Ruthenium-Substituted, NGR-tagged Rubredoxin: A potential targeted drug delivery for cancer.

Introduction: Current cancer treatments include chemotherapy, radiation, monoclonal antibodies, and surgery. The challenges that these therapies pose to cancer patients are compromised immunity, frequent infections, degradation of healthy cells and nephrotoxicity. Most of these side effects are due to the lack of specificity of these therapies. Pyrococcus furiosus is a hyperthermophile containing thermostable proteins that show strong potential for being used in industrial processes for drug development. Previous studies have shown successful interactions between an amino peptidase (CD13) that is over-expressed in certain cancer cell lines such as HT1080 CD13) and the homing peptide NGR. It is hypothesized that a protein having an NGR tag and a cytotoxic metal will be effective in treating particular types of cancer.

Objectives: The objective for this project is to add a peptide tag (NGR) to rubredoxin that is known to interact with a receptor (APN/CD13) commonly found on cancer cell lines (HT1080) and replace the iron cofactor found in rubredoxin with a cytotoxic metal (ruthenium).
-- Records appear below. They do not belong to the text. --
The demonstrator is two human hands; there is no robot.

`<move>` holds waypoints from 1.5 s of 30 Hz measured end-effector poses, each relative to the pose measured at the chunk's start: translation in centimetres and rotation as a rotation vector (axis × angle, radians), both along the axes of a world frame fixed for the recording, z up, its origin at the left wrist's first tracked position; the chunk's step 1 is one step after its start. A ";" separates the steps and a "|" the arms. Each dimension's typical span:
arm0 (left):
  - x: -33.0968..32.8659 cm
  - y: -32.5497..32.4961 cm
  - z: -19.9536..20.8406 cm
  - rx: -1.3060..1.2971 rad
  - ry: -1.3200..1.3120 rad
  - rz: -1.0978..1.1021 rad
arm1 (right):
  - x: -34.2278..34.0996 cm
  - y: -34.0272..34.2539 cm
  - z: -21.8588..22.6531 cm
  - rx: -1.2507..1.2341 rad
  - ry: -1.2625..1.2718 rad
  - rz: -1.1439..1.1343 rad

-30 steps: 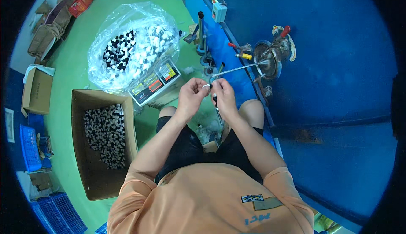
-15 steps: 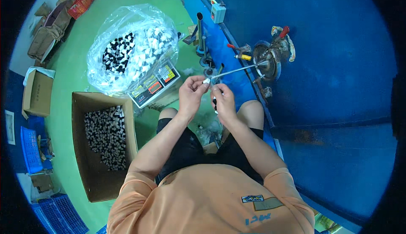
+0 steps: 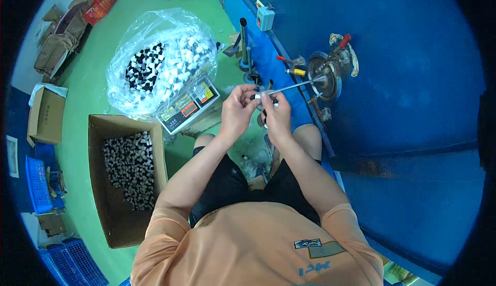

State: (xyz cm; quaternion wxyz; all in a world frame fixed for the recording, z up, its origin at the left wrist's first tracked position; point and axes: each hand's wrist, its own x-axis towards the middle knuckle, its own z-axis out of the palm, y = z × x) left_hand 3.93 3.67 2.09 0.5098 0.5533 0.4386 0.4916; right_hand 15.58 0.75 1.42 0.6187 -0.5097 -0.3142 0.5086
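My left hand (image 3: 238,110) is closed, thumb and fingers pinching a small black-and-white piece (image 3: 256,97) by the free end of a thin metal rod (image 3: 294,85). Beside it my right hand (image 3: 277,114) is closed at the rod's tip, its thumb against the pinched piece or the rod; I cannot tell which. More black-and-white pieces (image 3: 265,114) show under its curled fingers. The rod sticks out from a round, worn metal fixture (image 3: 332,85) on a blue machine (image 3: 408,89). The exact contact at the tip is hidden by my fingers.
Ahead left, a clear plastic bag (image 3: 121,61) full of similar pieces sits on a digital scale (image 3: 181,118). A deep cardboard box (image 3: 101,203) of pieces stands at my left. A red-handled clamp (image 3: 345,40) and an upright metal pipe (image 3: 243,45) are near the machine's edge.
My left hand has moved slightly right, bringing its small piece closer to my right hand. The right hand has shifted a little and its thumb sits higher.
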 end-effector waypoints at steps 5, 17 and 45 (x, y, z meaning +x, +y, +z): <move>0.2 -0.1 -0.4 -0.148 -0.196 0.002 | -0.1 0.4 -0.1 -0.069 0.057 -0.039; 1.9 0.1 -0.2 0.003 0.021 0.109 | 0.3 -0.1 -0.3 -0.021 0.012 -0.067; 2.1 -1.2 -0.5 -0.182 -0.321 0.066 | 0.4 1.3 -0.1 0.008 0.043 -0.029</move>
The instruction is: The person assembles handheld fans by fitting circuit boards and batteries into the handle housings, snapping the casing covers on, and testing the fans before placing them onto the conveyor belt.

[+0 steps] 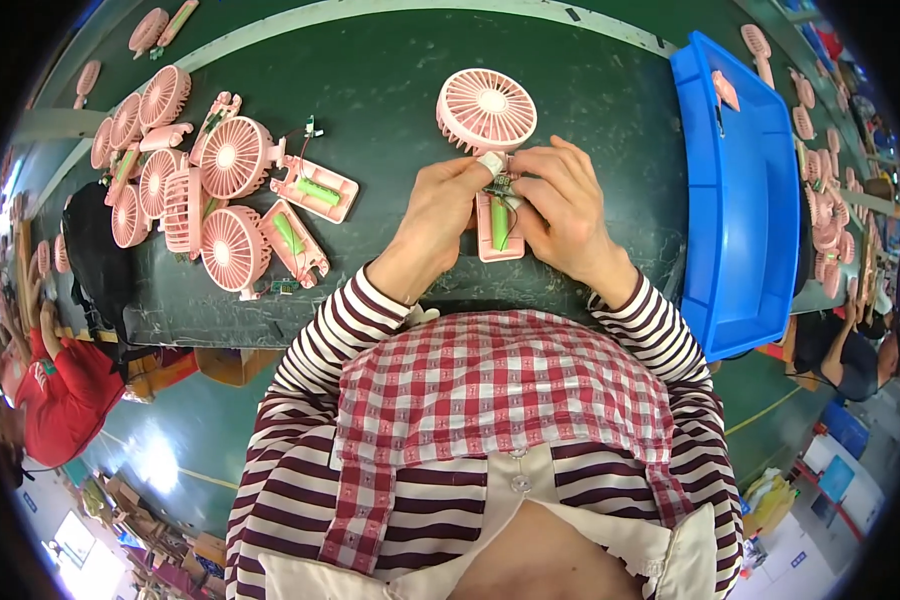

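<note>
A pink handheld fan [487, 105] lies on the green table in front of me, its round grille pointing away. Its open handle [500, 250] shows a green battery cell [499, 225]. At the neck, my left hand [438, 215] pinches a small white piece [491, 163] between thumb and finger. My right hand [566, 210] closes its fingers on the small circuit board [501, 185] at the top of the handle, close to the left fingertips. The fingers partly hide the neck and the wires.
Several pink fans [233, 157] with opened handles, cells and loose boards lie piled at the left. A blue tray [705, 200] with a pink part [726, 90] stands at the right. A black bag [100, 245] sits at the left edge. Other people work on both sides.
</note>
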Demonstrator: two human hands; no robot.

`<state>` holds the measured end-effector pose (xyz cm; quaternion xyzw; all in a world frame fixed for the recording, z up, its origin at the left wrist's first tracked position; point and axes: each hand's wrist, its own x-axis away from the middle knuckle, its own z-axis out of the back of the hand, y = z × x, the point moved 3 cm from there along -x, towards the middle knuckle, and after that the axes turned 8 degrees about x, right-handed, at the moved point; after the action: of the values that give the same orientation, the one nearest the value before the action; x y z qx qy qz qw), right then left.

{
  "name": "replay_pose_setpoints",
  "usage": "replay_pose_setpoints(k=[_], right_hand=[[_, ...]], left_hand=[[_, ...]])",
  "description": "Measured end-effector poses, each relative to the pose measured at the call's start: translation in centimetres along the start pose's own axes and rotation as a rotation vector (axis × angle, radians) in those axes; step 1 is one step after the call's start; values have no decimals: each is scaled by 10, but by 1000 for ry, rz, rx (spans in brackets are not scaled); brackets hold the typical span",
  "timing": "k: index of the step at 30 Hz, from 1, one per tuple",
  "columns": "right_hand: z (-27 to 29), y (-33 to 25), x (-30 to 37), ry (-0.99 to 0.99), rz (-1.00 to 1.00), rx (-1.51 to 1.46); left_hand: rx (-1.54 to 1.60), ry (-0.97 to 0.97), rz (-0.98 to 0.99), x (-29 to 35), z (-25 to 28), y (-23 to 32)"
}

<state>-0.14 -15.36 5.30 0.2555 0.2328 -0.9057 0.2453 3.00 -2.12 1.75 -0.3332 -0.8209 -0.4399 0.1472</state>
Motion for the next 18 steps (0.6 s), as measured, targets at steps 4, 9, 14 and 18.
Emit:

Cancer cells will be treated with the modified rubredoxin and outcomes will be observed.

Methods: Anion exchange and size exclusion will be used to purify WT and mutated rubredoxin. Metal reconstitution will be conducted to replace the native iron cofactor metal with ruthenium. Western blots will show the expression of CD13 on HT-1080 fibrosarcoma cell lines. HT-1080 cell lines will be treated with wild type and NGR-rubredoxin, both with the native iron and ruthenium substituted forms, as well as the common cancer drug, cisplatin as a control, at serial concentrations. Apoptosis, necrosis cytotoxicity assays will be performed to observe the mechanism of action.

Results: UV/Visible spectrophotometry has confirmed purification of rubredoxin. Western blot has shown CD13 is present on HT-1080 fibrosarcoma cell line.